- As project 2, I made functions at .py file, and then ,plot results in .ipynb file. 
- I condider Repeated First Price Auction(hereinafter called repeated FPA), not second price auction.
- Players in Repeated FPA must have algorithm whose regret coverges to 0. 

# Project 3: Repeated First Price Auction

## Parameters

- n_rounds: 1000 - number of rounds per simulation
- k: 100 - number of discrete arms (discretization level)
- n_mc: 100 - number of Monte Carlo simulation runs
- h: scaling parameter (default: value) - used in Exponential Weight algorithms
- value (v): 10.0 - player's value for the item (default)
- learning_rate: sqrt(log(k) / n) - learning rate for Exponential Weight algorithms (default for flexible)
- delta: 0.95 - discount factor for long-term algorithm (default)
- observation_rounds: 20 - number of observation rounds for exploitation algorithm (default)

## Algorithms

1. 1_myopic: Myopic algorithm - maximizes current round expected utility
2. 2_long: Long-term algorithm - maximizes discounted long-term utility
3. 3_flexible: Flexible algorithm - Exponential Weight with learning_rate = np.sqrt(np.log(k) / n)
4. 4_cool: Cool algorithm - always bids v/2
5. 5_feeling: Feeling algorithm - Exponential Weight over 5 strategy arms
6. 6_Exploitation: Exploitation algorithm - waits and exploits when opponent bids low

In [1]:
# import library
import numpy as np
import matplotlib.pyplot as plt
import random
import math
import statistics

In [None]:
# I implemented both full and partial information version. 
# In full information version, I immediately get Nash Equilibrium. a player knows everything including other players' bids and utilities.
# In partial information version, a player only knows his bids and his utility, not other players' bids and utilities, which requres need to consider more  complex strategy. 

# Here is our model(fpa.py).
# At each round i, each player decide their bid based on the past information and his/her strategy.
# Then, FPA is played.
# After FPA, each player get utility.
# Then, this process is repeated.

# As is often the case, notation is followed.
# n is the number of players.
# v is the value of the item.
# b is the bid of the player.
# u is the utility of the player.
# p is the probability of winning.

# regret was determined by the difference between the utility he could get (best fixed action in hindsight) and the utility he got.

# Here is our Assumption.
# Partial information
# value is determined by the nature, will not change across rounds.
# If win, utility is calculated by value - bid, if lose, utility is 0.
# If there is a tie in bid, then the players who bid highest get the item by flipping a coin.
# discrete value and discrete bid to calculate. 

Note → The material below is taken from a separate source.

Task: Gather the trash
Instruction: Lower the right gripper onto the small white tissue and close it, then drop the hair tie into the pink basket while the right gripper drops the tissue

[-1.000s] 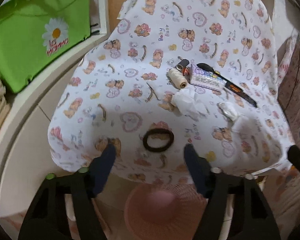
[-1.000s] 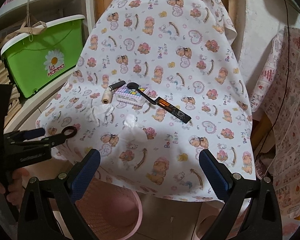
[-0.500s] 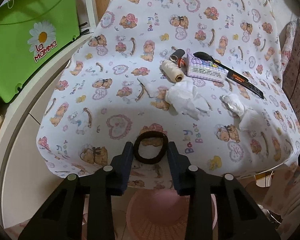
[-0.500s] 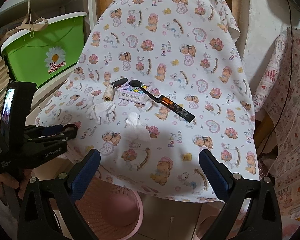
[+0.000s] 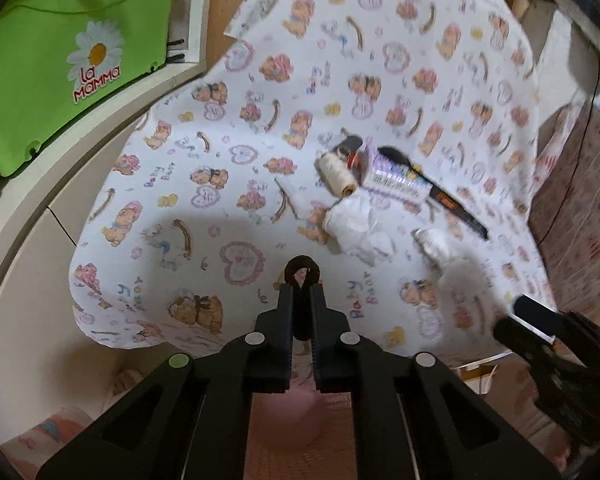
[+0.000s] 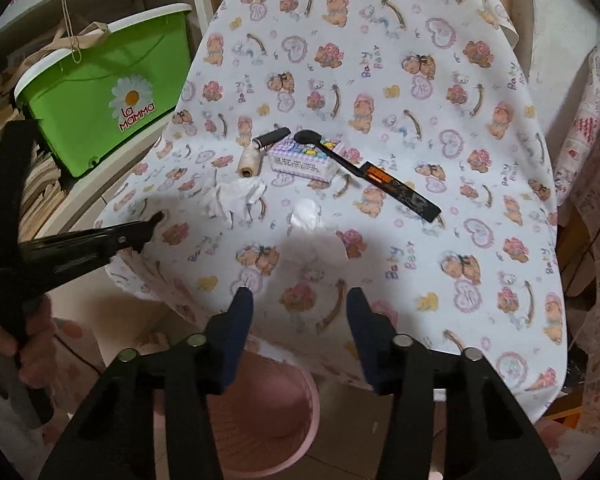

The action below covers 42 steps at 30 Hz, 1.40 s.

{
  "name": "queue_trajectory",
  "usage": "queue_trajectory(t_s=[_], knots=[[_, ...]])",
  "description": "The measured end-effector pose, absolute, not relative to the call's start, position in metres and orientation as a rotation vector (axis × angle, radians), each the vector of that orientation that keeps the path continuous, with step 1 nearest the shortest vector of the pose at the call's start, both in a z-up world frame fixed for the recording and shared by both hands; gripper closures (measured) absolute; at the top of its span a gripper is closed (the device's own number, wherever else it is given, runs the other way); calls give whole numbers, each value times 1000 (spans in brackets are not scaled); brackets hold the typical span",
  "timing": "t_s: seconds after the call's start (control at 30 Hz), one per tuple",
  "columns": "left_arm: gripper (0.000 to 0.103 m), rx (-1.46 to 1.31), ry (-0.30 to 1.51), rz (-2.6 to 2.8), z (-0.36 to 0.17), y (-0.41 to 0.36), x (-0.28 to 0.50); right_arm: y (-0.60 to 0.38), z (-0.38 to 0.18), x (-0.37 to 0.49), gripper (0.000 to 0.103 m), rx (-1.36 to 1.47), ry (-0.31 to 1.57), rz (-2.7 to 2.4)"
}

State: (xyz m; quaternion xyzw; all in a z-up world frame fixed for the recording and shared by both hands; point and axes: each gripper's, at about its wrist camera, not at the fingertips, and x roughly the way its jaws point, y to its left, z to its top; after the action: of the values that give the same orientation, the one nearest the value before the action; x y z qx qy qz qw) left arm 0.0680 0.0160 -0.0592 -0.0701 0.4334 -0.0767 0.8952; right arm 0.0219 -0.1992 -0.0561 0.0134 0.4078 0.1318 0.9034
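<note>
My left gripper (image 5: 301, 289) is shut on a dark brown hair tie (image 5: 301, 270), squeezed into a narrow loop at the near edge of the bear-print tablecloth (image 5: 236, 168). It also shows in the right wrist view (image 6: 153, 227), at the left. Two crumpled white tissues lie on the cloth: a larger one (image 6: 234, 197) and a smaller one (image 6: 306, 218). My right gripper (image 6: 298, 300) is open and empty, above the near table edge, in front of the smaller tissue. A pink waste basket (image 6: 268, 420) stands on the floor below the table edge.
A cream thread spool (image 6: 249, 161), a black spool (image 6: 274, 137), a small patterned box (image 6: 305, 159) and a black utility knife (image 6: 374, 174) lie mid-table. A green "La Mamma" bin (image 6: 108, 92) sits on a shelf to the left. A patterned cloth (image 6: 592, 200) hangs at the right.
My left gripper has shut on the hair tie, flattening the ring into a narrow loop. My right gripper has moved forward towards the table and its jaws have narrowed.
</note>
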Motion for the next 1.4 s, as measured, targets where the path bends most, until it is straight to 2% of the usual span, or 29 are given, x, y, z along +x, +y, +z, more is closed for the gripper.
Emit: queue_trajectory(t_s=[0.27,0.43,0.5,0.53,0.57,0.63,0.87,0.97,1.13,1.4], knots=[[96,-118,866,-140,-50,15,60,-198,-73,68,60,96,892,228],[96,-100,868,-89,-54,20,63,-183,-86,84,60,32,887,190],[96,-120,871,-92,-53,23,64,-178,-89,85,70,8,892,202],[96,-127,870,-93,-52,24,64,-175,-90,84,86,-16,887,195],[96,-129,868,-93,-51,24,64,-174,-90,84,92,-25,893,195],[96,-124,859,-89,-49,24,62,-177,-88,81,94,10,884,209],[96,-132,823,-113,-35,26,52,-197,-66,63,95,123,833,257],[96,-66,744,5,-30,31,46,-197,-58,55,95,114,820,261],[96,-118,752,-22,-25,37,45,-200,-45,35,95,126,805,296],[95,19,798,-66,-25,18,14,-177,-32,-4,95,56,835,414]])
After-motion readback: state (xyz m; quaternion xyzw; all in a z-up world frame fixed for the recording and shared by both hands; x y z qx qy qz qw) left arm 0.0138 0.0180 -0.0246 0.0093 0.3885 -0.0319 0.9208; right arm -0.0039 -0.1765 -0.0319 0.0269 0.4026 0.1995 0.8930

# Monte carlo simulation to get the result.
# 10000 rounds, 2000 times.

# I proposed 7 types of algorithms to consider.
# I named them as Myopic Model, Long Model, Optimal Model, Uniform Model, FTL Model, Cool Model, and Feeling Model.
# Each algorithm can be defined by a function whose argument is the past information and the number of rounds, and returns the bid.

# First, I made myopic algorithm which is tuned to cares about only current round. (1_myopic Model)
    # This can be implemented by using our Project1's idea!! culculate other bidder's CDF of bid. 
    # At each round, it calculate the CDF of other bidders' highest bid, then calculate the probability of winning.
    # Hence, we get expected value of bid.

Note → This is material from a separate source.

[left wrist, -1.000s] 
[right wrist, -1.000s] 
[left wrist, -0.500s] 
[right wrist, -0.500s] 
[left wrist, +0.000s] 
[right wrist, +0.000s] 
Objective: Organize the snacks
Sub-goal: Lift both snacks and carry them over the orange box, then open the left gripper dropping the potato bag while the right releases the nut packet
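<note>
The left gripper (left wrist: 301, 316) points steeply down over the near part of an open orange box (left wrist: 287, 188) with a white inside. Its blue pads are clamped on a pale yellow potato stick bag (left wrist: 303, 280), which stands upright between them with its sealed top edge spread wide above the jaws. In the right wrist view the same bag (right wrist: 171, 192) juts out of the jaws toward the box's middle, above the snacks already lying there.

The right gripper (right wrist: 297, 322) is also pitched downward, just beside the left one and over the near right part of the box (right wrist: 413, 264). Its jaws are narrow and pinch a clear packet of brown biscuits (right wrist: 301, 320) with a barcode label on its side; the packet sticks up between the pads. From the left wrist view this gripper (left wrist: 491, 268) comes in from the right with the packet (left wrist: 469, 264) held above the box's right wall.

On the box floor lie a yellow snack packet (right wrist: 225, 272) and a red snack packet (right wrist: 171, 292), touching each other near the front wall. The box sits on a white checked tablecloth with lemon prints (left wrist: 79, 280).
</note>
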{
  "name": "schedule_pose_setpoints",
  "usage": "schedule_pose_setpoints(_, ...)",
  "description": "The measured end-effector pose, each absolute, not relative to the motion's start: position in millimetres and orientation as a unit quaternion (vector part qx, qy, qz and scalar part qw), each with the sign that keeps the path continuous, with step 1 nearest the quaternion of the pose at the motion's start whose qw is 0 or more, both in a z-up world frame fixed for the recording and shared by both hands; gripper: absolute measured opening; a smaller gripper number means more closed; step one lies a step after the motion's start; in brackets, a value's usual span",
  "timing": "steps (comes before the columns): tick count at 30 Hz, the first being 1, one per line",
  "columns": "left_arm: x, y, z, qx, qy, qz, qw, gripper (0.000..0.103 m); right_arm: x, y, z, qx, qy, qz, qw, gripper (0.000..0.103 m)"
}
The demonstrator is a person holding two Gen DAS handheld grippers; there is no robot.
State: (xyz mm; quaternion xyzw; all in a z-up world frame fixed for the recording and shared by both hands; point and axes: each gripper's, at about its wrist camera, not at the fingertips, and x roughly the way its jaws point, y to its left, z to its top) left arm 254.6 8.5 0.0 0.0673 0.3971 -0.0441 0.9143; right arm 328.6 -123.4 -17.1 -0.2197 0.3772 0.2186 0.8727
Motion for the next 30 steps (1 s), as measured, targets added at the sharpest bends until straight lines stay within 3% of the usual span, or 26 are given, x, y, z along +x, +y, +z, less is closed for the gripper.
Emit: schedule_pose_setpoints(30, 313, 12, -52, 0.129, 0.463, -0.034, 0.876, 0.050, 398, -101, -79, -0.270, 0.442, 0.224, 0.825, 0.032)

# Second, I made algorithm which is tuned to cares about long-term payoff. (2_long Model)
    # This is really difficult to implement. 
    # At each round, it calculate the CDF of other bidders' highest bid.
    # I used time-discounted sum, and algorithm will make long-term payoff.
    # This algorithm represent the smart player in auction.

# Third, I made algorithm which is tuned optimally to balance between two algorithms above. (3_flexible Model)
    # This is basic EXponential weight algorithm with nice learning rate = sqrt(log(k) / n).

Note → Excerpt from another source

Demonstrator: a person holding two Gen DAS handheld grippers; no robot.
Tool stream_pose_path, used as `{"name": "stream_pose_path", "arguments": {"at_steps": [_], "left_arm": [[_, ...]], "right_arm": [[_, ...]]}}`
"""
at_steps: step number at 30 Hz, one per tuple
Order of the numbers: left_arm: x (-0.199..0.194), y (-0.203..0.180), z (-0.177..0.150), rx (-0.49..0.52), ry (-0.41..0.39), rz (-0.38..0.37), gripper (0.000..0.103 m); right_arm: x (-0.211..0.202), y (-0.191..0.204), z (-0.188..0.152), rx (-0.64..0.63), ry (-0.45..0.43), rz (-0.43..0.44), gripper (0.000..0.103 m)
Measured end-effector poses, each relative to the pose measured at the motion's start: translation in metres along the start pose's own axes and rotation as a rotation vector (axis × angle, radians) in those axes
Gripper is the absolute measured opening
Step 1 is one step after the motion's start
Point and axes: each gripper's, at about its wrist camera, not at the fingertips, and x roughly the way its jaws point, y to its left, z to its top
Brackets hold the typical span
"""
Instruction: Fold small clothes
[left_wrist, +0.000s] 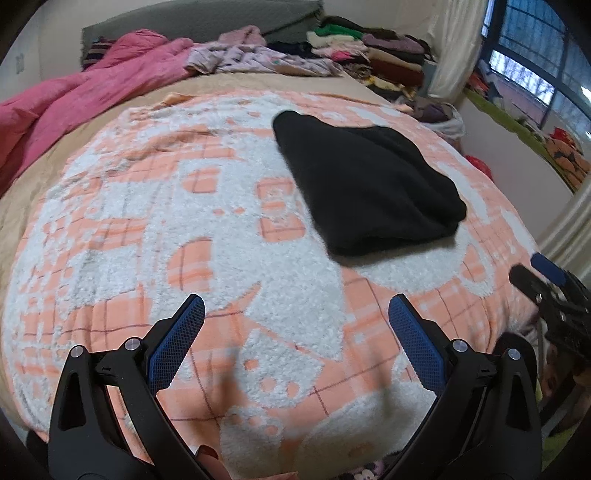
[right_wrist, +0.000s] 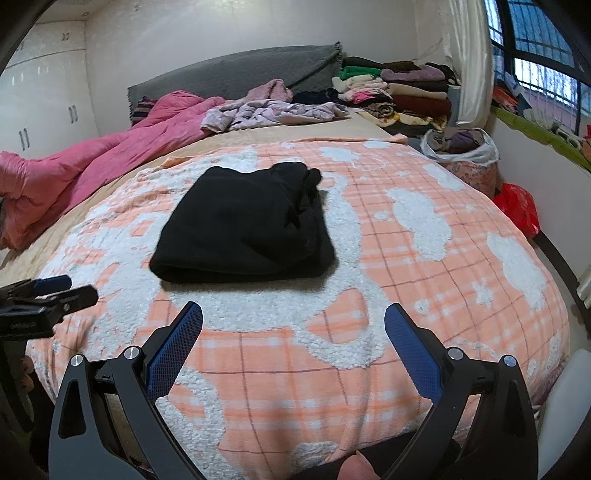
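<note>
here, folded black garment (right_wrist: 242, 229) on blanket (right_wrist: 424, 258), beyond both grippers, left gripper (left_wrist: 296, 328) and right gripper (right_wrist: 293, 332) fingers apart, empty

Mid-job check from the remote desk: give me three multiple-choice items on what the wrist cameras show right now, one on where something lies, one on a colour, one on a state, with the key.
1. Where does the black garment lie?
A. On the orange-and-white blanket
B. On the pink quilt
C. Between the right tongs' fingers

2. What colour are the pads on the fingers?
A. Red
B. Blue
C. Yellow

3. What state are the left tongs and right tongs in?
A. Both shut on cloth
B. One open, one shut
C. Both open, holding nothing

Key: 1 A, the folded garment rests on the patterned blanket ahead of both tongs. 2 B, blue textured pads line each finger in both wrist views. 3 C, each pair stands wide apart with only blanket showing between.
</note>
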Motion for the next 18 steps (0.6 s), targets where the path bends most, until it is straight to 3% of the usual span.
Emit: {"name": "stream_pose_path", "arguments": {"at_steps": [5,9,10,14,16,18], "left_arm": [[0.003,0.012,-0.003,-0.007,0.013,0.054,0.093],[0.0,0.049,0.003,-0.073,-0.014,0.098,0.093],[0.0,0.066,0.006,-0.098,-0.019,0.124,0.093],[0.002,0.154,0.018,-0.243,-0.007,0.256,0.093],[0.0,0.208,0.021,-0.311,0.0,0.355,0.093],[-0.005,0.26,0.024,-0.363,0.002,0.47,0.093]], "right_arm": [[-0.009,-0.029,-0.004,0.072,-0.014,-0.092,0.098],[-0.027,-0.087,-0.018,0.179,-0.023,-0.231,0.098],[-0.031,-0.101,-0.023,0.204,-0.024,-0.262,0.098],[-0.061,-0.204,-0.055,0.377,-0.021,-0.52,0.098],[-0.07,-0.25,-0.071,0.466,0.006,-0.604,0.098],[-0.083,-0.307,-0.094,0.574,0.047,-0.743,0.098]]}}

# Forth, I made algorithm which bid random value between 0 and v. (4_uniform Model)
    # I concerned that this algorithm's regret do not converge to 0. 

# Fifth, I made algorithm which is tuned to be FTL. (5_ftl Model)
    # This is basic EXponential weight algorithm with nice learning rate = 100

# Sixth, I made algorithm which always bids theoretical optimal value. (4_cool Model)
    # Always pay n-1/n * v. 

 # Seventh, I made algorithm which is tuned to choose algorithm based on the past rounds results. (5_feeling Model)
    # I model the basic people's feeling of bidding. If you lose many times, you tend to bid higher.
    # what is the difference between this and 3_flexible Model is that 6th choose which algorithm to use. 
    # For example, 
    # first strategy is to bid aggressively 3/4 of v
    # second strategy is to bid normaly 1/2 of v
    # third strategy is to bid conservatively 1/4 of v
    # if you lose many times, you tend to use first strategy.
    # if you win many times, you tend to use second strategy.
    # if you win and lose many times, you tend to use third strategy.

In [None]:
# collect algorithm
import importlib
import sys
from pathlib import Path

# Add algorithm directory to path (works in Jupyter notebooks)
algorithm_dir = Path('algorithm')
if str(algorithm_dir.resolve()) not in sys.path:
    sys.path.insert(0, str(algorithm_dir.resolve()))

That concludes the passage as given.